To date, intensive chemotherapy (IC) and hypomethylating agents (HMAs) or low-dose cytarabine combined with the Bcl2 inhibitor venetoclax are the main standard treatment options in these patients although venetoclax is not yet fully approved or reimbursed in some countries [2]. Although the drug-label for venetoclax and low-intensity therapy is limited to patients deemed ineligible for IC, there is a significant number of patients who can be selected for either of these two therapeutic strategies in daily practice, particularly those ≥70 years old. In fact, recent clinical trials have demonstrated that the addition of venetoclax to low intensity therapy in patients unfit for IC has resulted in remission rates and median overall survival approaching that of IC in fitter patients [3, 4]. Therefore, there is an increasing number of physicians who are tempted to offer venetoclax and low-intensity treatment rather than IC in older fit AML patients [5,6,7].

The overall results of IC remains largely unsatisfactory in this setting [8]. However, we have recently shown that IC offers higher chances of complete remission and better long-term survival compared to HMAs despite a higher rate of early toxicity in a series of 2,272 patients ≥70 years old [9]. Furthermore, it is conceivable that outcomes with IC may improve significantly with the advent of recently approved drugs that may limit early toxicity and increase remission rate, such as the dual-drug liposomal combination of daunorubicin and cytarabine CPX-351, or prolong response and improve overall survival, such as oral azacitidine used as maintenance therapy in patients in complete remission after IC [10, 11]. Therefore, it is of upmost importance to select patients who can significantly benefit from IC in terms of long-term survival. Over the past decade, a series of prognostic scores have been built to determine which patients might benefit most from IC in terms of early mortality, remission, and survival. Most of these scoring systems were based on factors related to patients (age, performance status, comorbidity index), disease history (history of hematological disorders or cytotoxic therapy), and initial disease characteristics (proliferation markers such as leukocytosis or lactate dehydrogenase, cytogenetic risk, platelet count) [12,13,14,15,16]. Few of them have included molecular markers [17, 18].

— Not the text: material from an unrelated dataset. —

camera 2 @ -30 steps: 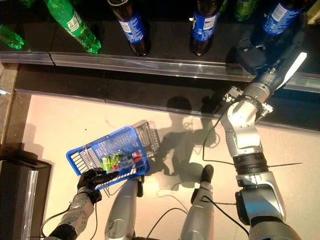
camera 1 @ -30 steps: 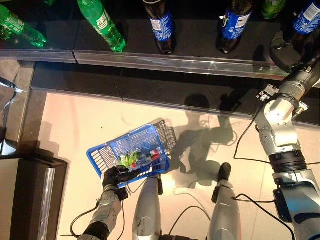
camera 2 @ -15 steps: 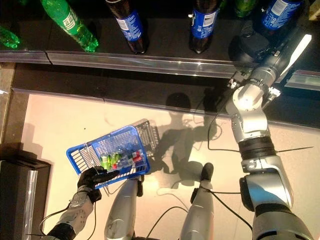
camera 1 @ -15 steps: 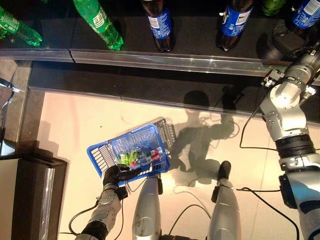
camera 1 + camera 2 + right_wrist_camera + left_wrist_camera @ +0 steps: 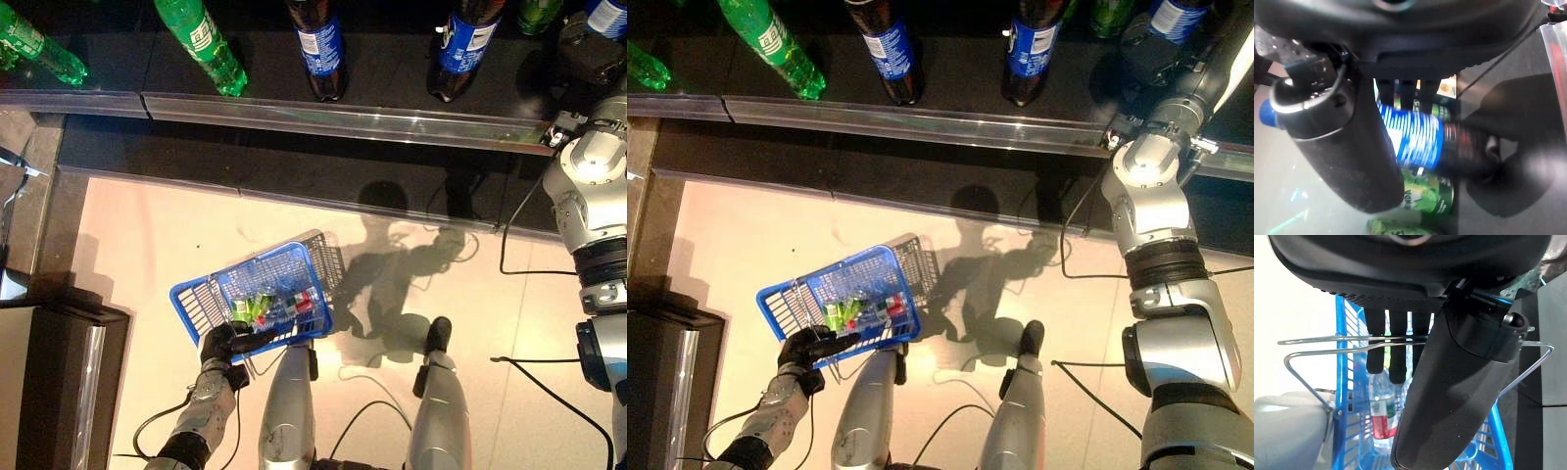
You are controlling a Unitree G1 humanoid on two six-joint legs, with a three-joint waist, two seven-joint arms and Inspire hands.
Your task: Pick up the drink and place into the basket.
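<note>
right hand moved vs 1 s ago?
Yes. In the left eye view the right hand has gone right and farther back along the shelf edge, toward the blue-label bottle that its wrist view shows between thumb and fingers.

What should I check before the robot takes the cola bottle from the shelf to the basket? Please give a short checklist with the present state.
1. Right hand around the blue-label cola bottle: cannot tell; thumb and fingers are on either side, a firm hold is not visible.
2. Left hand holds the basket handle: ok, fingers curl over the wire.
3. Blue basket has its opening up: ok, though tilted.
4. Room in the basket: ok; a few small bottles lie at one end.
5. Neighbouring bottles stand away from the right hand: cannot tell.
</note>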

Our primary aim was to build and assess the validity of a European scoring system for long-term overall survival in AML patients ≥70 years old (ESS70+) who were selected routinely for IC using parameters available at diagnosis [19]. We then compared the validity of our ESS70+ with previously published scoring systems for older patients treated with IC.

Subjects and method

Patients

In the previous paper, all patients ≥70 years old with newly diagnosed AML (excluding acute promyelocytic leukemia) between 01/01/2007 and 30/06/2018 (n = 3,700) were included in a database established from the French Toulouse-Bordeaux DATAML (2 tertiary centers and 21 secondary centers), German Study Alliance Leukemia (SAL, 46 centers) and Programa Español de Tratamientos en Hematología (PETHEMA, 88 centers) registries whatever their treatment (best supportive care, low-dose cytarabine, semi-intensive regimen, HMA or IC). The total number of AML patients ≥70 years old registered during this 11.5-year period of time was 4,652 [9]. The present study designed to construct a prognostic score included patients whose first line treatment was IC (mainly standard 3 + 7 which combines daunorubicin and cytarabine or idarubicin and cytarabine with or without lomustine, n = 1,199) [9]. A data set was collected for each patient, including age, gender, date of diagnosis, AML status (de novo or secondary), ECOG performance status, white blood cell count, percentage of peripheral and bone marrow blasts, LDH, cytogenetic risk, NPM1, FLT3-ITD, CEBPA, IDH1, IDH2, TP53 mutational status at diagnosis, response to treatment, allogeneic hematopoietic stem cell transplantation in first complete remission, date of relapse and/or death.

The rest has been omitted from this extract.